Изменить размер шрифта - +

— Слышите? Слышите? — тревожно, как показалось Уоррену, спросил Кинский и взглядом указал вверх, откуда доносились звуки. — Медные трубы!

Уоррен заметил, что ночь предстоит совершенно ясная. Туман почти исчез и лишь кое-где стелился тонкими прозрачными языками.

В дверь постучался стюард и вручил Кинскому письмо, которому тот явно обрадовался, даже возликовал. Он слегка покраснел и дал стюарду целый доллар на чай.

— Слава богу! — вырвалось у Кинского с таким вздохом облегчения, словно у него камень с души свалился. — Теперь я могу спокойно уснуть.

— Доброй ночи! — сказал Уоррен, уходя.

— Доброй ночи!

В двенадцать часов бал кончился. В сущности, пора было и Уоррену идти спать. Но его весь день томило какое-то необъяснимое волнение («словно что-то предчувствовал», — говорил он позже), и у него не было никакого желания ложиться. Он пошел в бар. Кто знает, вдруг случится что-либо сенсационное, а он, как какой-нибудь обыватель, будет храпеть в своей постели! Но он обманулся в своих ожиданиях. В баре сидели несколько мужчин и дам, которым захотелось на сон грядущий выпить чего-нибудь покрепче, только и всего. Они болтали, смеялись, а бармен, белесый тощий швед, так тряс своим миксером, что льдинки звенели.

Как и каждый вечер, здесь сидел Харпер за рюмкой виски. Он играл в покер с мистером Уокером, хлеботорговцем из Денвера, и мистером Михельсоном, одним из крупнейших чикагских земельных маклеров, человеком необъятной толщины. Их ставки были смехотворно маленькими: они играли не ради выигрыша, а чтобы убить время. Харпер избегал азартной игры с тех пор, как банда шулеров на «Лузитании» в одну ночь обчистила его на десять тысяч долларов.

Уоррен присел к стойке и заказал мартини. Пассажиры приходили и уходили. Но вот в дверях раздался сдержанный смех. «On the way to Mandalay…»

Это был Хенрики, безукоризненный с головы до ног: фрачная сорочка ослепительной белизны, темные с сильной проседью волосы, сверкающие, как черненое серебро. Он привел с собой Китти, Жоржетту и еще нескольких молодых хорошеньких женщин.

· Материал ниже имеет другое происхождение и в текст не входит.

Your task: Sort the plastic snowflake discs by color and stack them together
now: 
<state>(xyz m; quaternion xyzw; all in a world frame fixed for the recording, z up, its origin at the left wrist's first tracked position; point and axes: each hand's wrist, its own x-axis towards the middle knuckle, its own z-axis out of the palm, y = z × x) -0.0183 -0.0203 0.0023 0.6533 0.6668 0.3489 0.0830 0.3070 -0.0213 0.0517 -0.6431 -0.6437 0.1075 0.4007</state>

— Послушайте, Принс! — с благодушной, покровительственной улыбкой обратился он к Уоррену. — Весь день я упорно пытаюсь перевести на немецкий язык стихи Киплинга. Но у меня ничего не выходит. А вы как-никак лингвист, насколько мне известно…

Хенрики, видимо, был в отличнейшем расположении духа, на что у него имелись все основания.

— Алло, Харпер! — крикнула Китти. — Мы пришли выпить с вами стакан вина в знак примирения.

— Охотно, охотно! — рассеянно откликнулся Харпер, тасуя карты. — Послушайте, Китти, не пора ли наконец забыть всю эту историю?

За Китти ответил Хенрики:

— О человеке можно судить по тому, как он воспринимает две вещи: лесть и оскорбление. — Хенрики самодовольно засмеялся и отвесил Харперу низкий поклон. — Бармен! — громко хлопнул он в ладоши. Хенрики сегодня явно выпил слишком много шампанского.

Минут через десять бар опустел, остались одни картежники. «Вот неудача!» — подумал Уоррен. Жирная туша Михельсон так отчаянно зевал, что видны были все золотые коронки в его пасти. Харпер испугался: как обычно, в конце вечера для него наступала страшная минута — сейчас его оставят одного. Велев бармену подать игральные кости, он принялся бешено греметь ими, чтобы помешать своим партнерам заснуть. И даже встал при этом.

— Сыграйте с нами, Принс! — крикнул он.

Но тут он покачнулся, как пьяный, и схватил свою рюмку, чтобы она не упала. На стойке разбился стакан. В чем дело? Пароход сделал какой-то странный маневр.